Anne Stanley was a daughter of William Stanley, 6th Earl of Derby, and Elizabeth de Vere, Countess of Derby. Through her paternal grandmother, she was a great-great-granddaughter of Mary Tudor, Queen of France and Charles Brandon, 1st Duke of Suffolk, thereby making her a direct descendant of Henry VII. On 20 July 1615, she married Sir Henry Portman (1596–1621) of Orchard Portman, Somerset, a Member of Parliament and Keeper of Roche Forest. The couple had no children. In November 1621, Prince Charles wrote to Anne's mother, proposing Sir Robert Kerr as a second husband for Anne, arguing that his position in court as a Gentleman of the Bedchamber made up for his lack of wealth. Anne married Kerr. He became the Earl of Ancram in 1633.

Kerr lived in exile in Amsterdam during the Civil War. His royal pension was stopped by the Commonwealth. Lady Ancram petitioned Parliament for funds in both September 1653 and again in 1654, seeking support for her six surviving children. She received £5 weekly. According to the Bank of England's inflation calculator, £5 in 1633 would be the equivalent of £1,158.33 in 2020 ($1,600.41 USD). Robert Kerr died in Amsterdam in 1654.

Anne died in February 1657 and was buried in Westminster Abbey. There is no monument.

==Family==
Her children with Robert Kerr included:
- Vere Kerr (c. 1622-1708), who married Henry Wilkinson.
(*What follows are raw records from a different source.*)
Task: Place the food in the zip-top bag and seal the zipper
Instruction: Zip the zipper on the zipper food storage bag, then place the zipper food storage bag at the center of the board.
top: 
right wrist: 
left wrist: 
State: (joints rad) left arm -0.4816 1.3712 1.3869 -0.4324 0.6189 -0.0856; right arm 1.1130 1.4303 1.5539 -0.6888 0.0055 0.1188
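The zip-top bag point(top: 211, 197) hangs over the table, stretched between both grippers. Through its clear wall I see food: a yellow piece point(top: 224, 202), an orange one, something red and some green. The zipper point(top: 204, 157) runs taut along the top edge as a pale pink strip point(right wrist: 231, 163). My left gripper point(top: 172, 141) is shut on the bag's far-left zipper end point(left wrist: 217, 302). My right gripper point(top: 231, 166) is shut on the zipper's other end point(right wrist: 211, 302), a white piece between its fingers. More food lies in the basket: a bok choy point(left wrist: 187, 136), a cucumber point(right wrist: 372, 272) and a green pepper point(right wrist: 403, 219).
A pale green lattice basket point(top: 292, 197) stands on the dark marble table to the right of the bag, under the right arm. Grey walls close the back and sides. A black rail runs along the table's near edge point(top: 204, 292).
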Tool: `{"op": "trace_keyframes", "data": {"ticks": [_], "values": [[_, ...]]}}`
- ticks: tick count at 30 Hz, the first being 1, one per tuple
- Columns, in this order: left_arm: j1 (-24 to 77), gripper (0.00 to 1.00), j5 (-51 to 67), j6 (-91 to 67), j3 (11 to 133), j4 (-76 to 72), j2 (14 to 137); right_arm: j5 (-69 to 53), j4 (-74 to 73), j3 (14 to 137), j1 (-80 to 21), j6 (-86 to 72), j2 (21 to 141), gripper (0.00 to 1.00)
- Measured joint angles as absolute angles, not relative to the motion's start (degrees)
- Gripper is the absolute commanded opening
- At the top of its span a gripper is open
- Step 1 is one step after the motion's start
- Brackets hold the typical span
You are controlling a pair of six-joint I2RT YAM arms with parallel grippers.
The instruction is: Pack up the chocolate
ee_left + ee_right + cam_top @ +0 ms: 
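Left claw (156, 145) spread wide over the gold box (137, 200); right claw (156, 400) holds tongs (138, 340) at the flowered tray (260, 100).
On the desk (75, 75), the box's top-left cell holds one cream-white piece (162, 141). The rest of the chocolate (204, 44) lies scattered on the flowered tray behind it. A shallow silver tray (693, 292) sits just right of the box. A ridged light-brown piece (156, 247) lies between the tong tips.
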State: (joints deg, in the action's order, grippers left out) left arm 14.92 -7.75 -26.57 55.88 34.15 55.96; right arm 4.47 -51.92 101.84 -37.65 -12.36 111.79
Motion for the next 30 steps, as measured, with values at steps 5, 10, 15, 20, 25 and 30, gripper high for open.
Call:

The Folger Shakespeare Library has a manuscript recipe book (V.a.612) connected with the family and according to the title, compiled in part by Anne's eldest daughter.
- Charles Kerr, 2nd Earl of Ancram (1624-1690)
- Elizabeth Kerr, who married Colonel Nathaniel Rich.
- Henrietta Maria Kerr (d. 1647), buried at Westminster Abbey.
- Stanley Kerr

Anne (nee Stanley) Kerr, Countess of Ancram, can easily be confused with her contemporary, Anne Kerr, Countess of Lothian.

The Earl of Derby at Knowsley Hall had a version of her portrait wearing a black dress with red sleeves, ornamented with silver sprigs, dated 1638 and attributed (in the nineteenth century) to Gerrit van Honthorst.